In short, there is every reason to believe that the negro, when given facility and opportunity, will be perfectly able to fulfill the duties of citizenship as well as his white neighbor. It may be that he will not produce as many great men as the white race, and that his average achievement will not quite reach the level of the average achievement of the white race; but there will be endless numbers who will be able to outrun their white competitors, and who will do better than the defectives whom we permit to drag down and to retard the healthy children of our public schools.

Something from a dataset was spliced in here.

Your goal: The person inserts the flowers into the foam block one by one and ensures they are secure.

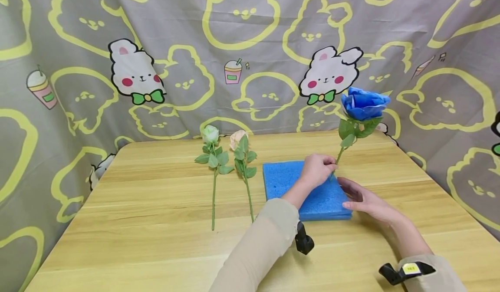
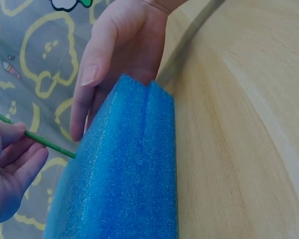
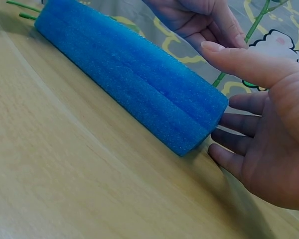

The anthropological discussion of the negro problem requires also a word on the "race instinct" of the whites, which plays a most important part in the practical aspect of the problem. Ultimately this phenomenon is a repetition of the old instinct and fear of the connubium of patricians and plebeians, of the European nobility and the common people, or of the castes of India. The emotions and reasonings concerned are the same in every respect. In our case they relate particularly to the necessity of maintaining a distinct social status in order to avoid race-mixture. As in other cases mentioned, the so-called instinct is not a physiological dislike. This is proved by the existence of our large mulatto population, as well as by the more ready amalgamation of the Latin peoples. It is rather an expression of social conditions that are so deeply ingrained in us that they assume a strong emotional value; and this, I presume, is meant when we call such feelings instinctive. The feeling certainly has nothing to do with the question of the vitality and ability of the mulatto.

Still the questions of race-mixture and of the negro's adaptability to our environment represent a number of important problems.

I think we have reason to be ashamed to confess that the scientific study of these questions has never received the support either of our government or of any of our great scientific institutions; and it is hard to understand why we are so indifferent toward a question which is of paramount importance to the

welfare of our nation. The anatomy of the American negro is not well known; and, notwithstanding the oft-repeated assertions regarding the hereditary inferiority of the mulatto, we know hardly anything on this subject. If his vitality is lower than that of the full-blooded negro, this may be as much due to social causes as to hereditary causes. Owing to the very large number of mulattoes in our country, it would not be a difficult matter to investigate the biological aspects of this question thoroughly. The importance of researches on this subject cannot be too strongly urged, since the desirability or undesirability of race-mixture should be known. Looking into a distant future, it seems reasonably certain that with the increasing mobility of the negro, the number of full-bloods will rapidly decrease; and since there is no introduction of new negro blood, there cannot be the slightest doubt that the ultimate effect of the contact between the two races must necessarily be a continued increase of the amount of white blood in the negro community.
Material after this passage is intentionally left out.